Belgien verhängt Reiseverbot für das Wallis – Christophe Darbellay: Ein «unerklärlicher Fehlentscheid»

Manchmal hat man Schwierigkeiten, Ausländern zu erklären, dass es in der Schweiz 26 verschiedene Kantone gibt und jeder für sich entscheiden kann. Doch es gibt – gerade in Coronazeiten – auch Länder, die das Wirken im Schweizer Föderalismus ganz genau beobachten.

Zum Beispiel Belgien. Das Land hat die Kantone Waadt, Wallis und Genf ab dem 1. August auf eine rote Liste gesetzt, wie zuerst SRF berichtete. Nicht zwingende Reisen in die drei Gebiete am Lemanbecken sind für Belgierinnen und Belgier nun nicht mehr erlaubt.

Wer aus der Genferseeregion nach Belgien zurück fährt, muss in die Quarantäne und einen Coronatest machen. In die übrige Schweiz können Belgierinnen und Belgier reisen, ohne Konsequenzen fürchten zu müssen.

Wallis spricht von «unerklärlichen Fehlentscheid»

Im Wallis stösst dies auf Unverständnis. Denn offenbar hat Belgien die Schweiz doch nicht so gut beobachtet. Als «völlig unerklärlich», bezeichnet Christophe Darbellay die «Fehlentscheidung» aus Belgien. Der Präsident des Walliser Staatsrates sagt auf Anfrage: Wir sind absolut nicht einverstanden. Das Wallis hat die Situation im Griff. Wir hatten im Schnitt zwei Fälle pro Tag.

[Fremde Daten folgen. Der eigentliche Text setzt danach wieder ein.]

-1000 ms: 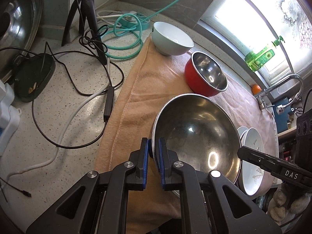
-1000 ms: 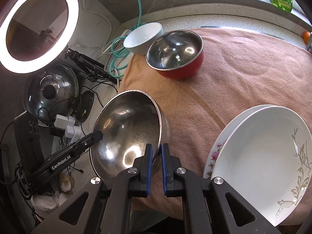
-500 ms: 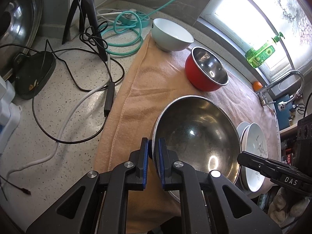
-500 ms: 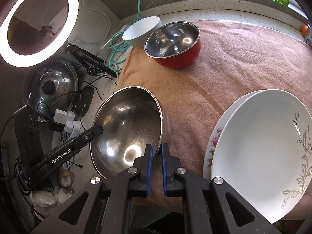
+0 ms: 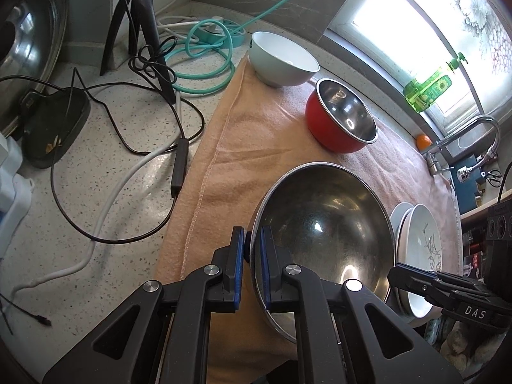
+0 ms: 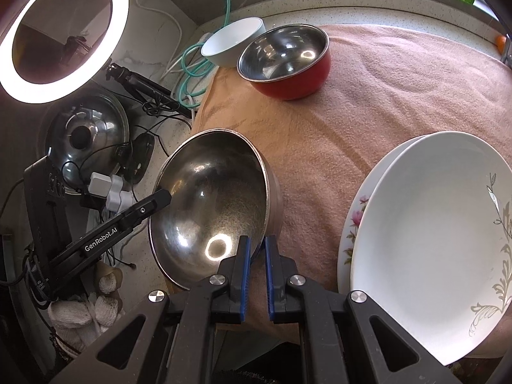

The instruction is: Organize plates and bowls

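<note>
Speckled stone counter runs under a peach towel point(image 5: 256, 147), with cables and a teal hose point(image 5: 204, 73) off beyond the left claw's outer side. Both claws are narrow and clamped on one big steel bowl point(image 5: 323, 224): the left claw point(image 5: 252, 246) pinches the rim on its side, the right claw point(image 6: 257, 252) pinches the opposite rim. Over the last second the red bowl point(image 5: 339, 121) and white bowl point(image 5: 281, 57) have slid a little further from the left claw's tips and the plates point(image 6: 425, 240) loom larger beside the right claw, so the steel bowl seems to be lifted or drawn back a touch, though whether it has cleared the towel is hard to say. That suggests it is being carried as a nesting base. Ahead of both claws the towel lies bare up to the red bowl. The plates crowd the right claw's outer side, near the counter's front edge.
</note>
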Demonstrator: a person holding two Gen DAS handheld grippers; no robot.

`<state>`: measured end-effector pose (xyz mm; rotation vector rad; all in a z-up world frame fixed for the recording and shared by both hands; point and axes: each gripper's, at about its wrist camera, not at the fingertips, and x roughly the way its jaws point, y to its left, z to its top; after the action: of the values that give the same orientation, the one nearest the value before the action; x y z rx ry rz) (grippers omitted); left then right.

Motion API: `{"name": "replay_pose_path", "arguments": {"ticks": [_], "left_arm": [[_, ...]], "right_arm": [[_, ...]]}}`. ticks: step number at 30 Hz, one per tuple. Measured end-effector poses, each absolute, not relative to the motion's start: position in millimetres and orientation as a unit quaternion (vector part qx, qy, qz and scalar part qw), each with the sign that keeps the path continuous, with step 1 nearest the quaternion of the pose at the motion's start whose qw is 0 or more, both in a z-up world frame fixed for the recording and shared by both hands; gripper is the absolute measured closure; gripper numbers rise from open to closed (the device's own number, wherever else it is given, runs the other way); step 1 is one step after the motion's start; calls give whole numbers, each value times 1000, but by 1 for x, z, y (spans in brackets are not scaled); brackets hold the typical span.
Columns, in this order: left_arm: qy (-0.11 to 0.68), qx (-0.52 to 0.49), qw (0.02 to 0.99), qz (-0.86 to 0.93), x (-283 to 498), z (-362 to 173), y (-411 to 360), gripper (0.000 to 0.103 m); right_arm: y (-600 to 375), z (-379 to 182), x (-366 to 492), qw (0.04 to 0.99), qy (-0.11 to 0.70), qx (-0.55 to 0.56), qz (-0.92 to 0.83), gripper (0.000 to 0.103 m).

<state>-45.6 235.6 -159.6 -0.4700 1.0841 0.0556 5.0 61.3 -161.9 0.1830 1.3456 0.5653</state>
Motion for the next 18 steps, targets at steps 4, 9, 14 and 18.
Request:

Offenbar glaube man in Belgien, dass das Lemanbecken mit dem stark betroffenen Genf bis ins Obergoms reiche, so Darbellay. «Wir fordern Belgien auf, diesen Beschluss zu korrigieren.» Denn die Situation ist tatsächlich heikel für das Wallis: In normalen Jahren zählt der Kanton rund 20’000 Logiernächte aus Belgien (Stand 2019), in keinen Schweizer Kanton reisen die Belgier öfter.

«Ignazio Cassis muss sofort intervenieren»

Als «wenig erfreulich», bezeichnet Schweiz Tourismus denn auch die belgische Restriktion. Und CVP-Ständerat Beat Rieder, der Präsident der Walliser Tourismuskammer ist, sagt: «Die Massnahme ist völlig überrissen. Der Kanton Wallis hatte in den letzten Wochen ausgesprochen wenige Neuinfektionen und verfügt über gute Schutzkonzepte», so Rieder.

Rieder sieht nun das Aussendepartement in der Pflicht. «Aussenminister Ignazio Cassis muss sofort in Belgien intervenieren.» Belgien hatte bereits bis Mitte Juli das Tessin auf die rote Liste gesetzt. Nach einer Intervention des Aussendepartementes verschwand der Südkanton wieder von der Liste.

Man habe mit den belgischen Behörden Kontakt aufgenommen und bereits weitere Informationen verlangt, sagt EDA-Sprecherin Elisa Raggi auf Anfrage.

Die Zahl der Neuinfektionen bleibt hoch

Insbesondere Genf hatte in den vergangenen Tagen eine hohe Zahl an Coronafällen zu verzeichnen. Der Stadtkantone hat zwar reagiert: Seit dem 28. Juli gilt in Genf auch in Läden eine Maskenpflicht, wie zuvor schon in der Waadt. Zudem bleiben in Genf seit Freitagabend alle Clubs und Discos geschlossen.

Damit ist Genf nun weiter als die meisten anderen Schweizer Kantone, die meist noch keine Maskenpflicht in Läden kennen. Zuletzt hatte der Bund am Donnerstag die Kantone per Medien aufgefordert, koordiniert eine Maskenpflicht in den Läden einzuführen. Bisher konnte sich die Gesundheitsdirektorenkonferenz in dieser Frage aber zu keinem einheitlichen Vorgehen durchringen, sind die Kantone doch sehr unterschiedlich betroffen.

Doch der Druck könnte steigen: Am Wochenende befand sich die Zahl der gemeldeten Neuansteckungen weiterhin auf einem hohen Niveau. Am Freitag waren es 210 gewesen. Am Samstag meldete das Bundesamt für Gesundheit 180 neue Fälle, gestern Sonntag waren es 138.